There are also articles in this issue on efficiency savings in Italy, an evaluation of a change in physician remuneration in Canada, and a study looking at the effect of contracting out public insurance provision in the US.
Oxford Review of Economic Policy
Volume 36, Issue Supplement 1
Here we have a whole special issue supplement with 22 articles on COVID-19. As you might expect, the majority of the papers make little empirical contribution. But there’s plenty of new ideas and discussion. The issue starts with an introductory essay highlighting the focus of the issue as being on policy responses and reforms and the importance of adopting an international perspective.
One study claims to conduct a cost-benefit analysis of ‘the disease’. I’m not sure what the benefits of the disease are meant to be, but the analysis tries to estimate an optimal policy response for the UK context. The headline finding is that a 10-week lockdown is only efficient if we value the life of somebody who dies from COVID-19 at over £10 million. Given the situation in which we now find ourselves in the UK, on the eve of a new lockdown with no end in sight, the model seems a bit sketchy. £10 million isn’t all that far from some estimates of the value of a statistical life (VSL) for the UK, but I’d still take it with a pinch of salt. Not least because, as another article explains, VSL estimates – like everything else – don’t work the same in a post-COVID world. The magnitude and nature of risk is on another level to that used as the basis of VSL estimates, and looking at your ‘average’ person makes little sense when risk is not shared equally across the population.
There are a couple of articles making recommendations for testing strategies, which are especially important as the UK heads into a new lockdown. One proposal is to conduct stratified periodic testing, whereby people in higher-risk groups are tested at regular intervals. Another proposal is for ‘adaptive targeted‘ testing, based on a dynamic model accounting for the trade-off between informing prevalence and identifying individual cases.

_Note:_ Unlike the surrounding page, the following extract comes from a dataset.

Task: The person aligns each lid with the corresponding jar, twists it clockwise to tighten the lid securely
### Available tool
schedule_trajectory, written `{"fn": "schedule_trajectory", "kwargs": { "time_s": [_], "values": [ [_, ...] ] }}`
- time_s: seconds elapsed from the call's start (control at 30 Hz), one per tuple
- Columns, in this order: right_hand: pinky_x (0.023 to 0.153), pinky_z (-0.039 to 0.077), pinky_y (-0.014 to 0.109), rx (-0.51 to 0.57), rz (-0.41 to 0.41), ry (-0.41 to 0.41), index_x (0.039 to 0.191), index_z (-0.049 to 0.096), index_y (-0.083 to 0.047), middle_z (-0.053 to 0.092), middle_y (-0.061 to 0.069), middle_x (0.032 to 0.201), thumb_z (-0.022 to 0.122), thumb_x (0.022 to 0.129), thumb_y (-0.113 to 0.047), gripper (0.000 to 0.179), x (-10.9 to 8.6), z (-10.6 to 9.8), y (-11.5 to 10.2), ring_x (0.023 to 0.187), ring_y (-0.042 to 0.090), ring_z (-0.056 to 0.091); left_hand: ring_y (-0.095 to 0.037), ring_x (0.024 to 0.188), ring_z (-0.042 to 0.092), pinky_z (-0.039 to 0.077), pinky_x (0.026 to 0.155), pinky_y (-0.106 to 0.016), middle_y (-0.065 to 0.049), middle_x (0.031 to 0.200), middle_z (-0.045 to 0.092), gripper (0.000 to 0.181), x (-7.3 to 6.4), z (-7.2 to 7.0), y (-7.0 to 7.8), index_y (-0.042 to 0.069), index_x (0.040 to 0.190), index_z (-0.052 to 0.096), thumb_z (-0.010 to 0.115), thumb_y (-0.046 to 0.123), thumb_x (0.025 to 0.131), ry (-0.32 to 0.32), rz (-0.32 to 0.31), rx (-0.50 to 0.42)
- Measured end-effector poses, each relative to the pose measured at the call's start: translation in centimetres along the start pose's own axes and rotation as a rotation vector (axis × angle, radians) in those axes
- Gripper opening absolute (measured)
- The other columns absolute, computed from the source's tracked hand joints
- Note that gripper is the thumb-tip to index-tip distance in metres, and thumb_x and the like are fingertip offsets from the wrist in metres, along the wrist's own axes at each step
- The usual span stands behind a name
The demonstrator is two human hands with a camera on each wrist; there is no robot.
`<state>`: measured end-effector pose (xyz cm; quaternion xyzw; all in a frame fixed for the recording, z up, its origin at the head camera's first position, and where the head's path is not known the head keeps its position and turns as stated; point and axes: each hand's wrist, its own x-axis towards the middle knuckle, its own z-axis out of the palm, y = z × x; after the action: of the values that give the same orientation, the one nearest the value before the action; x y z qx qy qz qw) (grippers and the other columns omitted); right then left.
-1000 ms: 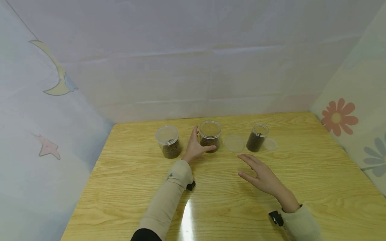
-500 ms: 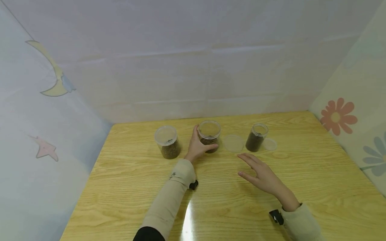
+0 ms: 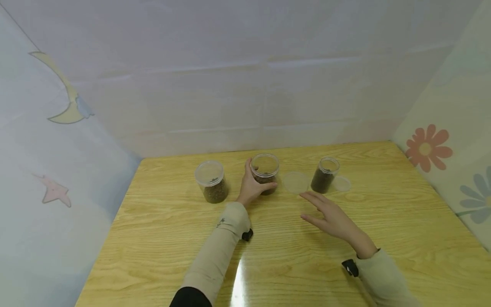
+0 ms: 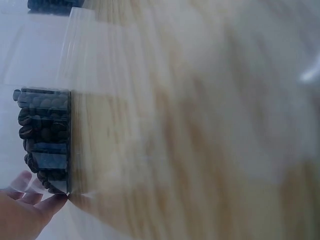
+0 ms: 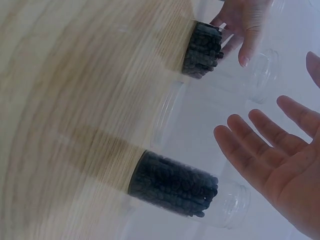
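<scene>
My left hand (image 3: pixel 251 187) is wrapped around the side of the middle clear jar (image 3: pixel 268 186), its thumb across the front and fingers behind. Dark coffee beans (image 4: pixel 45 132) fill the lower part of that jar, seen close in the left wrist view. My right hand (image 3: pixel 333 217) hovers over the table with fingers extended and thumb apart, holding nothing. Nearest it stand a narrower clear jar (image 3: pixel 323 181), full of dark beans, and a thin round lid (image 3: pixel 296 183) lying flat. The middle and narrow jars look uncovered.
Left of my left hand stands another clear jar (image 3: pixel 215 192) of beans, its top apparently covered. A smaller round lid (image 3: pixel 342 183) lies beside the narrow jar. Everything rests on a wood-grain table (image 3: pixel 161 251), with a printed cloth backdrop (image 3: pixel 199 98) behind.
My left hand has drawn in against the middle jar and now grips it. The right hand stays extended and has shifted only slightly. The whole view has drifted a little.
</scene>
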<state>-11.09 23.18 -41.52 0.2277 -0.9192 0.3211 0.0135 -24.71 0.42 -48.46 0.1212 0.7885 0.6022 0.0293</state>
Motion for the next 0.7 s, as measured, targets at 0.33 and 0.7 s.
{"fn": "schedule_trajectory", "kwargs": {
  "time_s": [0.33,0.7],
  "values": [
    [0.083,0.043,0.055,-0.009,-0.041,-0.041,0.131,0.043,0.002,0.043,0.025,0.13,0.062,0.088,-0.024,0.053,1.7,0.1,0.7,0.114,0.045,0.044,-0.027,0.116,0.044,0.041,0.092,-0.043,-0.017,0.138,0.034,0.106,0.0,-0.2,0.0,0.018,0.144,0.016,0.082,0.035,0.064,-0.029,-0.016,-0.004],
    [0.091,0.035,0.058,-0.064,-0.012,-0.094,0.132,0.042,0.003,0.042,0.028,0.13,0.059,0.089,-0.028,0.055,4.1,0.4,1.6,0.117,0.045,0.04,-0.028,0.117,0.043,0.04,0.093,-0.044,-0.017,0.138,0.034,0.101,0.3,-0.3,-0.3,0.012,0.143,0.02,0.081,0.036,0.065,-0.049,-0.031,0.019]
  ]
}}
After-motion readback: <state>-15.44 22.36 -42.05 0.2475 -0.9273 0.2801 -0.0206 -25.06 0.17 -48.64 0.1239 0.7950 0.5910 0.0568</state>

Several articles look at international policy and cooperation, including one article, written by the Gordon Brown, arguing that COVID-19 control measures should be considered to be ‘global public goods’ in need of international cooperation. Another article argues that emerging market economies should be supported to provide a strong fiscal response through action from the G20 and the IMF. There are also articles providing recommendations for low- and middle-income countries, such as supporting more varied programmes for social protection, and one study reporting on policy simulations for Sub-Saharan Africa.
A handful of articles are concerned with finance, including a study comparing the impact on the financial system during COVID-19 and the Great Recession. There are also articles on trade finance, microfinance, and opportunities for regional development through financial reform in the UK.
More interesting to me are the articles relating to bigger societal challenges. One study reports on the findings from a survey of experts about the opportunity for a green fiscal recovery to tackle climate change. Another study reports on data collected from families in the UK to provide insight into childcare during the pandemic. No surprise, women get a bad deal, picking up the majority of a working week’s worth of childcare; on average 10 hours more than men. Another study looks at the future of immigration policy in the UK, where many low-skilled workers have gained some respect as ‘key workers’.
And there’s plenty more, on topics such as supply and demand shocks and the impact of COVID-19 and policy responses on household income and the labour market in the UK. Other authors consider fiscal responses and public sector capacity, and how businesses can respond to the crisis.